Pero hay un hilo más profundo que une Potosí con Vaca Muerta, y es la relación entre el extractivismo y el odio, entre el veneno que se inyecta en la tierra y el veneno que se inyecta en las mentes. Porque ningún saqueo puede sostenerse solo con violencia física; necesita también una violencia simbólica que justifique el despojo, que haga creer al que pierde que está perdiendo por su culpa, que es inferior, que es vago, que es corrupto, que el enemigo es el de al lado y no el de arriba. En Potosí el veneno en las mentes era la doctrina que decía que los indios no tenían alma. En Brasil era el racismo científico que convertía a los negros en bestias de carga. En las guerras del salitre y del Chaco era el nacionalismo que enfrentaba a países hermanos para que las compañías inglesas y norteamericanas se llevaran la riqueza. Hoy el veneno en las mentes tiene forma de motosierra y de odio al Estado, odio al político, odio al que protesta, odio al diferente. Los mismos medios que callan lo que pasa en Vaca Muerta son los que siembran ese odio día tras día, para que la gente gaste su bronca en peleas estériles mientras los de siempre se llevan puesto el país.
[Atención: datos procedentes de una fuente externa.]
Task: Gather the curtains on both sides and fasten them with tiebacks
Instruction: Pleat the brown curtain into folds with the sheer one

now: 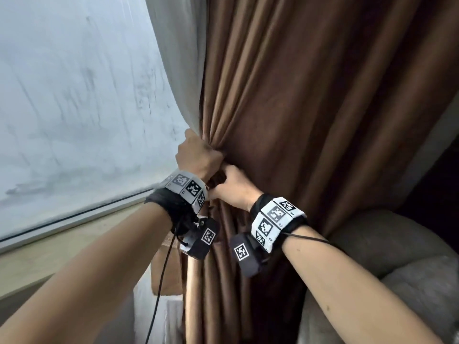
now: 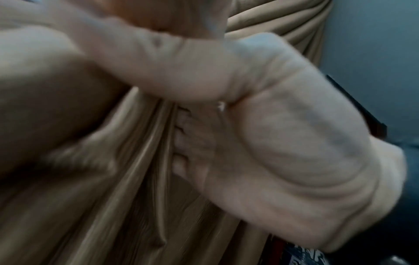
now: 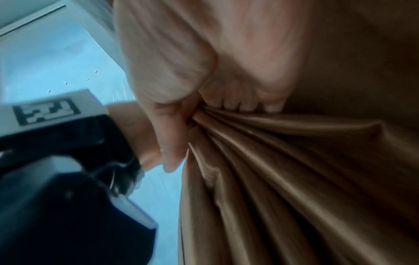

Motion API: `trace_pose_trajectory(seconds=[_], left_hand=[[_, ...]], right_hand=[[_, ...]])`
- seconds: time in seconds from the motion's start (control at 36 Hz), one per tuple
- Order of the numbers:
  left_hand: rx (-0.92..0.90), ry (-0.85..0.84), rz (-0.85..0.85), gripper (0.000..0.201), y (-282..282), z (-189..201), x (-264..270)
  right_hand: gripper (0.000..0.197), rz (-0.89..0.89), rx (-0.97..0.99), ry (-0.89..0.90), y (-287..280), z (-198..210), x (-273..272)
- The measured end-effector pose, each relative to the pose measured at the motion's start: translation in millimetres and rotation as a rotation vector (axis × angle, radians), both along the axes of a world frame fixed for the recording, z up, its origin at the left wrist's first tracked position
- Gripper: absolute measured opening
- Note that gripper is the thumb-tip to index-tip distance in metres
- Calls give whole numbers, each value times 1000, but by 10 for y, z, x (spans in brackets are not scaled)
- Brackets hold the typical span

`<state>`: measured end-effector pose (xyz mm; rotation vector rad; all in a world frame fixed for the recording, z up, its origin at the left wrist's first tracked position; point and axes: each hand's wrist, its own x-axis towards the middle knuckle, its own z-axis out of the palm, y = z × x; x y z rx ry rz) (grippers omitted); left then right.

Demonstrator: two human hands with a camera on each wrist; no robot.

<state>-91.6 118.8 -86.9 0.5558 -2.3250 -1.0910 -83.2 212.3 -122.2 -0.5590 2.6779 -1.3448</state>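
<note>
A brown curtain [image 1: 285, 108] with a pale grey lining [image 1: 181, 70] hangs right of the window, bunched into folds at hand height. My left hand [image 1: 198, 152] grips the bunch from the window side. Just below it, my right hand [image 1: 233, 184] grips the same bunch. In the right wrist view the fingers [image 3: 238, 105] and thumb [image 3: 172, 143] curl into the curtain folds [image 3: 283, 170]. The left wrist view is blurred and shows both hands against the curtain [image 2: 140, 197]. A short dark brown piece [image 1: 218, 178] shows between the hands; whether it is a tieback or a fold I cannot tell.
A fogged window pane [image 1: 74, 108] fills the left, with its sill [image 1: 62, 244] below. A grey upholstered seat [image 1: 372, 239] stands close on the right of the curtain. A black cable [image 1: 161, 281] hangs from my left wrist.
</note>
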Motion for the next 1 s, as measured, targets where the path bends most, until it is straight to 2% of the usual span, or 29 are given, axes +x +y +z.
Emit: trace_pose_trajectory(seconds=[0.14, 0.22, 0.28, 0.33, 0.36, 0.42, 0.47, 0.53, 0.58, 0.61, 0.67, 0.69, 0.75, 0.86, 0.94, 1.0], left_hand=[[7, 44, 53, 44, 56, -94, -134], [4, 58, 46, 44, -7, -105, -222], [11, 49, 46, 44, -76, -103, -259], [17, 55, 35, 43, -148, -101, -290], [17, 60, 26, 43, -178, -100, -308], [20, 67, 11, 46, -226, -106, -358], [3, 83, 5, 48, -274, -119, -425], [-15, 88, -3, 49, -305, -148, -477], [-17, 96, -17, 49, -319, -178, -530], [-18, 100, -25, 48, -316, -183, -549], [-24, 100, -41, 48, -288, -172, -582], [-24, 97, -42, 48, -272, -169, -590], [-10, 89, -30, 51, -228, -169, -580], [26, 119, -14, 58, -126, -184, -488], [76, 135, -6, 67, -19, -188, -373], [80, 158, -8, 70, 80, -208, -273]], right_hand=[[75, 126, -126, -72, 214, -62, -193], [55, 132, -358, -130, 317, -94, -277], [38, -59, -538, -79, 391, -56, -338], [24, -363, -656, 47, 528, -58, -507], [24, -518, -679, 95, 601, -58, -609], [47, -757, -646, 132, 729, -76, -794], [88, -887, -471, 115, 819, -69, -927], [122, -862, -356, 80, 855, -80, -1037], [134, -695, -415, 35, 852, -116, -1192], [129, -641, -448, 12, 855, -157, -1286], [94, -558, -485, 12, 828, -136, -1317], [76, -559, -490, 19, 789, -80, -1276], [56, -578, -525, 40, 742, -44, -1238], [33, -554, -476, 108, 628, -3, -1102], [26, -458, -415, 156, 573, 52, -913], [19, -394, -303, 202, 554, 71, -792]])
Los biocidas que matan la vida en el subsuelo tienen su equivalente en los discursos que matan la empatía, la solidaridad, la capacidad de ver al otro como un hermano. El fracking social funciona igual que el fracking geológico: se perfora, se inyecta veneno a presión, se fractura, y después se extrae lo que se quiere extraer. En un caso, petróleo. En el otro, sumisión, pasividad, aceptación del saqueo disfrazado de libertad. La casta que dicen combatir no es la casta verdadera; la casta verdadera es la que financia la motosierra, la que pone los micrófonos, la que compra los algoritmos, la que se ríe mientras los pobres se matan entre ellos por migajas, la que inyecta veneno en las mentes para que nadie mire hacia arriba. Y mientras tanto, en Vaca Muerta, la máquina sigue bombeando ciento diez horas seguidas, récord, eficiencia, orgullo nacional, y el veneno químico se mezcla con el veneno del odio en el mismo cóctel mortal de quinientos años de historia. Por eso cuando ves a alguien celebrar este récord, cuando ves a alguien defender la motosierra, no estás viendo un error, estás viendo el producto terminado de una industria tan poderosa como la del petróleo: la industria de fabricar enemigos equivocados para que los verdaderos enemigos sigan ganando.